Requires the Secretary to: (1) provide for the dissemination to Indian tribes, Tribal Organizations, and Urban Indian Organizations of the findings and results of demonstration projects conducted under IHCIA; and (2) provide services and benefits for Indians in Montana in a manner consistent with the decision of the United States Court of Appeals for the Ninth Circut in McNabb for McNabb v. Bowen.
Provides that, during the period of the moratorium imposed on implementation of the final rule published in the Federal Register on September 16, 1987, by the Health Resources and Services Administration of the Public Health Service, relating to eligibility for the health care services of IHS, IHS shall provide services pursuant to the eligibility criteria in effect on September 15, 1987, until such time as new eligibility criteria are developed.
Declares that, for National Labor Relations Act purposes, Indian tribes and Tribal Organizations carrying out a Funding Agreement shall not be considered employers.
Deems a Tribal Health Program, for purposes of the Federal Property and Administrative Services Act relating to Federal sources of supply, to: (1) be an executive agency when carrying out a contract, grant, cooperative agreement, or Funding Agreement with IHS; and (2) have access to the Federal Supply Schedule and any other Federal source of supply to which executive agencies have access.
Provides that, for purposes of Federal veterans benefits law regarding the limitation on prices of drugs procured by the Department of Veterans Affairs and certain other Federal agencies, a Tribal Health Program shall have the status of IHS with direct access to the Veterans Administration prime vendor.
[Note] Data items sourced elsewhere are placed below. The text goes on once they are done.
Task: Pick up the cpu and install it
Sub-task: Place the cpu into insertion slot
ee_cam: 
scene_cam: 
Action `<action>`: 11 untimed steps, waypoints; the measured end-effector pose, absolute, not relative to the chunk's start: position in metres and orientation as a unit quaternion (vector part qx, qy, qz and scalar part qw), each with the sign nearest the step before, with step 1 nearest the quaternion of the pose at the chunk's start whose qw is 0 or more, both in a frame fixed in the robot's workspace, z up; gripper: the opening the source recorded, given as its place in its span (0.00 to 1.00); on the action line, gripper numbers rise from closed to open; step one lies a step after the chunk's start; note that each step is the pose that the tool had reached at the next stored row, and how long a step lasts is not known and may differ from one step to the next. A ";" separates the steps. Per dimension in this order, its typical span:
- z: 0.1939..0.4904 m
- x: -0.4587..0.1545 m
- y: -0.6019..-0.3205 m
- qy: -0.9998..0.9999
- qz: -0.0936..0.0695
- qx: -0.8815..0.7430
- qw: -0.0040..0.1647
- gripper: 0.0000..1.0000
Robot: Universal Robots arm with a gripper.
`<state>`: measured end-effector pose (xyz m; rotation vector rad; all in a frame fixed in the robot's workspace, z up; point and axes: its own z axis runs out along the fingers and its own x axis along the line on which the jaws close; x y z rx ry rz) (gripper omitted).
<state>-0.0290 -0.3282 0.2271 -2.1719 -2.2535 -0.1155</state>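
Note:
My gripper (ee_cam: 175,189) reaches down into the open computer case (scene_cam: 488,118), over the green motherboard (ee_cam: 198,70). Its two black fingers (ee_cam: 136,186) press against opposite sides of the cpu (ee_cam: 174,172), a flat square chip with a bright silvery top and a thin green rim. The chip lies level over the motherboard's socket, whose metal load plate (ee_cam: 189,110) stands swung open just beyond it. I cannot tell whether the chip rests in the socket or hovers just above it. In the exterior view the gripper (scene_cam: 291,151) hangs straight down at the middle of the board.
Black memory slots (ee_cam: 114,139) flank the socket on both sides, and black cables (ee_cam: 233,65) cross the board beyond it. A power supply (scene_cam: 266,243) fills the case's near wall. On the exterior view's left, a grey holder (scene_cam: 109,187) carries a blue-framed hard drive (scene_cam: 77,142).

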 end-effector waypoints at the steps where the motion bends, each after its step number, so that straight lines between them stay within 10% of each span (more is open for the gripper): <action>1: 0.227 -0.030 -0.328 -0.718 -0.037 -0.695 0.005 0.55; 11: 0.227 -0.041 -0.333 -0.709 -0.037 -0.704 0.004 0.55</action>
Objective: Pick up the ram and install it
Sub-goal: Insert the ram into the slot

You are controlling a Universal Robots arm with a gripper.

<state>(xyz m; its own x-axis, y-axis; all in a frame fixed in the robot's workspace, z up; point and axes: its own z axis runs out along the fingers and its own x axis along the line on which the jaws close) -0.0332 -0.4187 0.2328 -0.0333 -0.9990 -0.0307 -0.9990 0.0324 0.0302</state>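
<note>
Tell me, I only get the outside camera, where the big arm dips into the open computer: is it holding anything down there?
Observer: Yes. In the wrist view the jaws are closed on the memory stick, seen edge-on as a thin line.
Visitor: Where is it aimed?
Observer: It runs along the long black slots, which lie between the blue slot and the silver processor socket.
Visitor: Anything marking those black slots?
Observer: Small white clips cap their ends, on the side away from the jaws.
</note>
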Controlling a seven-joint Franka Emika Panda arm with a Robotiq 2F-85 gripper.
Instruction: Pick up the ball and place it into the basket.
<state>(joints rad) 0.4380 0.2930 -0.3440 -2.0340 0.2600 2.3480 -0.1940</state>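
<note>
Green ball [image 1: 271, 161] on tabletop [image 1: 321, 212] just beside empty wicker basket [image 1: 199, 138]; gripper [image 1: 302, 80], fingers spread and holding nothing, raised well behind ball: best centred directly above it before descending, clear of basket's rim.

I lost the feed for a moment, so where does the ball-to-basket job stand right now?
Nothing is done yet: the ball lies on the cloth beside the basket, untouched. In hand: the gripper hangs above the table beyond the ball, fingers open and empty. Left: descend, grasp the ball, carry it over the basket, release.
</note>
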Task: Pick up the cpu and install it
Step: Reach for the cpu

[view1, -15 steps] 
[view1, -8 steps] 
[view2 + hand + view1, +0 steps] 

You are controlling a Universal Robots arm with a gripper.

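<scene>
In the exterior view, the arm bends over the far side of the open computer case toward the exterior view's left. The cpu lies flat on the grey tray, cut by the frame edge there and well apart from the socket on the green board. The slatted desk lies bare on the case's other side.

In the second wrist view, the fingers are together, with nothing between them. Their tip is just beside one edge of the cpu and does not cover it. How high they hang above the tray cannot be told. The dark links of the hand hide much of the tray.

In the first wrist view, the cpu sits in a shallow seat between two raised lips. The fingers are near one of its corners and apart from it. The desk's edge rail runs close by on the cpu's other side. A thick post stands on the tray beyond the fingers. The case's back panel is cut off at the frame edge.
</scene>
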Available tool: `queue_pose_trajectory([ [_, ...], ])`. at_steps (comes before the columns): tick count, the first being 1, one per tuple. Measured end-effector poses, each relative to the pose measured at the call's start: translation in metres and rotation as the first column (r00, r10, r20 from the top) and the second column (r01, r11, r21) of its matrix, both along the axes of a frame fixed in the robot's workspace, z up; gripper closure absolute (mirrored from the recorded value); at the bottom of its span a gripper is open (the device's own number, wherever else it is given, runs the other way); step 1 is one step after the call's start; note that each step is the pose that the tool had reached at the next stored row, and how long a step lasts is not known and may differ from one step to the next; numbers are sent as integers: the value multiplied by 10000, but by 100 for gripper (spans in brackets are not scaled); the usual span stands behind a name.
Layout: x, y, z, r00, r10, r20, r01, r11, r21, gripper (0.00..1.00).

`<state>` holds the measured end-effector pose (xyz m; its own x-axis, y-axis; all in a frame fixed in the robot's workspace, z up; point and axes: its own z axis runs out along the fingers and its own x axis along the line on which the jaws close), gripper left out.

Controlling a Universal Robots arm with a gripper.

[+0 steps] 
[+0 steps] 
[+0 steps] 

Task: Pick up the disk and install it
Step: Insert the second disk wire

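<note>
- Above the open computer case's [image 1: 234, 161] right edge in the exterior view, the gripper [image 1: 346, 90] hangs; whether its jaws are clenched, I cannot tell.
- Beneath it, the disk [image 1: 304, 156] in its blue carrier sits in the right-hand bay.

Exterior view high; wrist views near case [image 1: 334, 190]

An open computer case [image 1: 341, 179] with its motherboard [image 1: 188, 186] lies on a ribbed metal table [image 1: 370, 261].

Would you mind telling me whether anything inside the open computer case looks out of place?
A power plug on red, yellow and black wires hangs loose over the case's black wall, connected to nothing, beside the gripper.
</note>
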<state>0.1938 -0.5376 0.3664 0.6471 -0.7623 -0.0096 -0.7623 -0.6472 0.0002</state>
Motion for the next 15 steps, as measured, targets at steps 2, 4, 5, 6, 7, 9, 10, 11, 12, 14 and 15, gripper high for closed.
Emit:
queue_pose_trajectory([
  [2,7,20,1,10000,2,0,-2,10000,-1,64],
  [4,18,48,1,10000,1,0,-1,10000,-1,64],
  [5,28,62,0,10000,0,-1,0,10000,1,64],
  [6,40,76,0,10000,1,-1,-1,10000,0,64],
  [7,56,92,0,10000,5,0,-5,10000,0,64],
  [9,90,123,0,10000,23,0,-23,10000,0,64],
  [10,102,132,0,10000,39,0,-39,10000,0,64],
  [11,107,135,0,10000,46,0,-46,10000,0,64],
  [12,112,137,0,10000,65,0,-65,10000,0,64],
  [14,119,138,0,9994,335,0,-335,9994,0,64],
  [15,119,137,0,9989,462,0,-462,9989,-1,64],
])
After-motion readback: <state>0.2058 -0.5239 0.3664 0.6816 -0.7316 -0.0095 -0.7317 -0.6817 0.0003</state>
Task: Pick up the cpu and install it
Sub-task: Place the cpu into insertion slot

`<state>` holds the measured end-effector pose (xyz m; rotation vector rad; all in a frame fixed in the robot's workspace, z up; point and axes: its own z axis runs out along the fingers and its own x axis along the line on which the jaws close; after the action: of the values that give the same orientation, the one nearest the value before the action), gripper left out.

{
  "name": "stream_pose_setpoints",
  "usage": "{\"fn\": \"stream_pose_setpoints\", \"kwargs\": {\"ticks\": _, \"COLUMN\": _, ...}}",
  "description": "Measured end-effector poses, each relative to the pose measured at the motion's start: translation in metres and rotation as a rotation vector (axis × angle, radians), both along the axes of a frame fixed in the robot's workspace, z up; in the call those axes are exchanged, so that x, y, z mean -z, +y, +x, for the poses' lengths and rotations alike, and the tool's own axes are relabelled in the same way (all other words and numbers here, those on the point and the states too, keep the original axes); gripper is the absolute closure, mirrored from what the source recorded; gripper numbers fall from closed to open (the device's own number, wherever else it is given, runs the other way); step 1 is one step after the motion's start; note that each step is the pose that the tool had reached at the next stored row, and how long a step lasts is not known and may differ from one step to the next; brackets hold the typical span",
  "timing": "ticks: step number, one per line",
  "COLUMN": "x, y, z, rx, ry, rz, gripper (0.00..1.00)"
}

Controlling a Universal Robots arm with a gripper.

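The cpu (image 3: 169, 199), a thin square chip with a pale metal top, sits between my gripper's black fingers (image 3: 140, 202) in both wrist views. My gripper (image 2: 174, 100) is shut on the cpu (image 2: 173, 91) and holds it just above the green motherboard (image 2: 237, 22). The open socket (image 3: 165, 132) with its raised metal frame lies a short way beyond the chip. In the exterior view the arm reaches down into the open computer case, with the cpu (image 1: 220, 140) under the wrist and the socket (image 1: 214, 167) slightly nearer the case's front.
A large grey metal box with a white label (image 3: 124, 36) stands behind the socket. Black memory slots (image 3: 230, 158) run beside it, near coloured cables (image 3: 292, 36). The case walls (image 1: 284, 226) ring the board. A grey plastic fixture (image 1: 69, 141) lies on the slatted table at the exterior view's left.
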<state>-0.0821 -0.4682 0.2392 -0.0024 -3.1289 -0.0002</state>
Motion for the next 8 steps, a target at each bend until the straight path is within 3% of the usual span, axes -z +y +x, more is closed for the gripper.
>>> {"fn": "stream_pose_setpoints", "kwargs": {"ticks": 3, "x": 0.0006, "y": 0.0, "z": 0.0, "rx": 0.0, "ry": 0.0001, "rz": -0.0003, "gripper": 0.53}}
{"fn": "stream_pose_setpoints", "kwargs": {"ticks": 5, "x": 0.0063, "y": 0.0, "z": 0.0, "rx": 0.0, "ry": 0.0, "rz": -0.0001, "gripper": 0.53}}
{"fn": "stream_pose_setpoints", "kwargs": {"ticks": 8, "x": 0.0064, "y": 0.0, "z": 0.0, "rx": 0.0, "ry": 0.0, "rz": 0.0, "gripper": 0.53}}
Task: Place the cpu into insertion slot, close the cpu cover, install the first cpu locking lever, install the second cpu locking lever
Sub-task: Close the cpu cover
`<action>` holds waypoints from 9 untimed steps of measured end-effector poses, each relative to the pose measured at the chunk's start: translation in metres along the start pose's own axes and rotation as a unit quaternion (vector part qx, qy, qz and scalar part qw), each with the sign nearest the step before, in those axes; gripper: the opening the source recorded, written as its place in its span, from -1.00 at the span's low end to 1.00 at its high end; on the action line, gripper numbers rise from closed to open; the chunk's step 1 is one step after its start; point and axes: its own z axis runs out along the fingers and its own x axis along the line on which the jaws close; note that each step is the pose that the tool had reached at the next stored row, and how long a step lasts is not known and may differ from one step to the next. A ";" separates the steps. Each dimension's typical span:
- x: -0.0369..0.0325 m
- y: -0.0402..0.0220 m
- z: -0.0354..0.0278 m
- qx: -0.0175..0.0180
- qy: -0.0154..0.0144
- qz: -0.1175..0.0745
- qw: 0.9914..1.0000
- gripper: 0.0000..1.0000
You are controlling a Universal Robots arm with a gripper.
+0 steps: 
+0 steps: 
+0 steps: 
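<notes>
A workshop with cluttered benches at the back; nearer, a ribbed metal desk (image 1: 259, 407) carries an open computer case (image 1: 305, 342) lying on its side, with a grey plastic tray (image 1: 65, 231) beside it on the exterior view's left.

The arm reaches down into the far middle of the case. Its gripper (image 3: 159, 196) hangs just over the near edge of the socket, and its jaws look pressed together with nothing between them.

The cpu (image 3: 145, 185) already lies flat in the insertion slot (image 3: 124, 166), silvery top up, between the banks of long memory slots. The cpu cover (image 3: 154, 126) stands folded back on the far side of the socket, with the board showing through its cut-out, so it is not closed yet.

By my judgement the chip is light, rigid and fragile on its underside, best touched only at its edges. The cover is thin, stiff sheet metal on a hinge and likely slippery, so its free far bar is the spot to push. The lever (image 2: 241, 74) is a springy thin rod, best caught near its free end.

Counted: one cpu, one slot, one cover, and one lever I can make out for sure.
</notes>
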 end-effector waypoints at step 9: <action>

Establishes the National Bipartisan Indian Health Care Entitlement Commission to: (1) establish a study committee to make recommendations for legislation providing for the delivery of health services for Indians as an entitlement; (2) review and analyze such recommendations, and make its own to Congress.
Makes confidential and privileged any medical quality assurance records created by or for any Indian Health Program or Urban Indian Organization health program as part of a medical quality assurance program, and prohibits their disclosure, with specified exceptions.
Repeals specific mandates for: (1) the provision of contract health services to members of the Turtle Mountain Band of Chippewa Indians residing in the Trenton Service Area of Divide, McKenzie, and Williams Counties in North Dakota and in Richland, Roosevelt, and Sheridan Counties in Montana; (2) demonstration projects for tribal management of health care services; and (3) the shared services demonstration project.
Authorizes appropriations of such sums as necessary for each year through FY 2015 to carry out title VIII (Miscellaneous).
Authorizes 20 million for the construction of a rural health care facility on the Fort Berthold Indian Reservation of the Three Affiliated Tribes, North Dakota.
(Sec. 3) Amends specified Federal law to provide that nothing in it shall preclude the Soboba Band of Mission Indians and the Soboba Indian Reservation from being provided with sanitation facilities and services under the authority of other specified Federal law.
(Sec. 4) Amends title XIX (Medicaid) and title XXI (SCHIP) of the Social Security Act to make Indian health programs eligible for reimbursement for all Medicaid and SCHIP services they provide.